■ **Exercise description**:
Filter these entries down to lines holding "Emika".

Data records
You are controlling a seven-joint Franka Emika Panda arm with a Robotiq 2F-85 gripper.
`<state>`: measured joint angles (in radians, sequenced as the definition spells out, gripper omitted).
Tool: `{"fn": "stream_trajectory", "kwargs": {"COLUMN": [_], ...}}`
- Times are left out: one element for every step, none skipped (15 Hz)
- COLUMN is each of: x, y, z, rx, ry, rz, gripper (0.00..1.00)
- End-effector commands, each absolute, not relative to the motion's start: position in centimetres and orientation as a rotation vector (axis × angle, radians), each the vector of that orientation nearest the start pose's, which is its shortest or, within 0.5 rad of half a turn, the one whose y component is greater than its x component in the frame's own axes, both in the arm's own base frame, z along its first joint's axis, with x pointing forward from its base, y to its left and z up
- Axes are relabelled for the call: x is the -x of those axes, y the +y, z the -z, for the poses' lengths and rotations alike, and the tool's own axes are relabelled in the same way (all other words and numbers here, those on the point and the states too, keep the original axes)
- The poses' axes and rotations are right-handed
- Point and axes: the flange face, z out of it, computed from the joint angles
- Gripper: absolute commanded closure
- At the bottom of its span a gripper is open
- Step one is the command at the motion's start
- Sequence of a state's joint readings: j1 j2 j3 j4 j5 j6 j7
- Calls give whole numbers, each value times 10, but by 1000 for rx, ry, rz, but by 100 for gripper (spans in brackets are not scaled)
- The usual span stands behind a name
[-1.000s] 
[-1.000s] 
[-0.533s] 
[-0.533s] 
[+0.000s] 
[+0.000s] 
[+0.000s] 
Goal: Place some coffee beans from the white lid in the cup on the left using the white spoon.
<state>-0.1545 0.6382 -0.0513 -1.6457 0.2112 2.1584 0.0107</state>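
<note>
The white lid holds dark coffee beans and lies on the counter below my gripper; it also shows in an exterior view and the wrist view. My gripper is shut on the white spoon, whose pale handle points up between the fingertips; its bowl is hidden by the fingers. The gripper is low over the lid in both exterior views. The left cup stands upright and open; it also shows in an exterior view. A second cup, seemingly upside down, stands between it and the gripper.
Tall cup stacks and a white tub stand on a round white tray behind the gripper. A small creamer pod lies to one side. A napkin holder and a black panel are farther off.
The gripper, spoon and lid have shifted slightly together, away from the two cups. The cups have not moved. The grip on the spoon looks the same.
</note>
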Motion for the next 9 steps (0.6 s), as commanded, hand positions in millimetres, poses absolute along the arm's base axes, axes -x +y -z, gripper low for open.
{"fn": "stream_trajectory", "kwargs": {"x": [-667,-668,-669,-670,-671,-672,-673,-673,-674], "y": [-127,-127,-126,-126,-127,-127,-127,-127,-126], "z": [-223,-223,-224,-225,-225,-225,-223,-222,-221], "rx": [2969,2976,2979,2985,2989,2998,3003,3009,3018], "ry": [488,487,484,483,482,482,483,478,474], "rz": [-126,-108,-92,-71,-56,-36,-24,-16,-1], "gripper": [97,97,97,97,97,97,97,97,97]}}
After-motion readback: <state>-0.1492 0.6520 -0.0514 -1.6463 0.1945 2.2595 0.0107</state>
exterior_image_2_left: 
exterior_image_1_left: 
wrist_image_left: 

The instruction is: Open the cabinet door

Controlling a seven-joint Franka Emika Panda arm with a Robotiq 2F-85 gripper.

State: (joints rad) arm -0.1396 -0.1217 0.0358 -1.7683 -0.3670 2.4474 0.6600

■ **Answer to this exercise**:
You are controlling a seven-joint Franka Emika Panda arm with a Robotiq 2F-85 gripper.
Controlling a seven-joint Franka Emika Panda arm with a Robotiq 2F-85 gripper.

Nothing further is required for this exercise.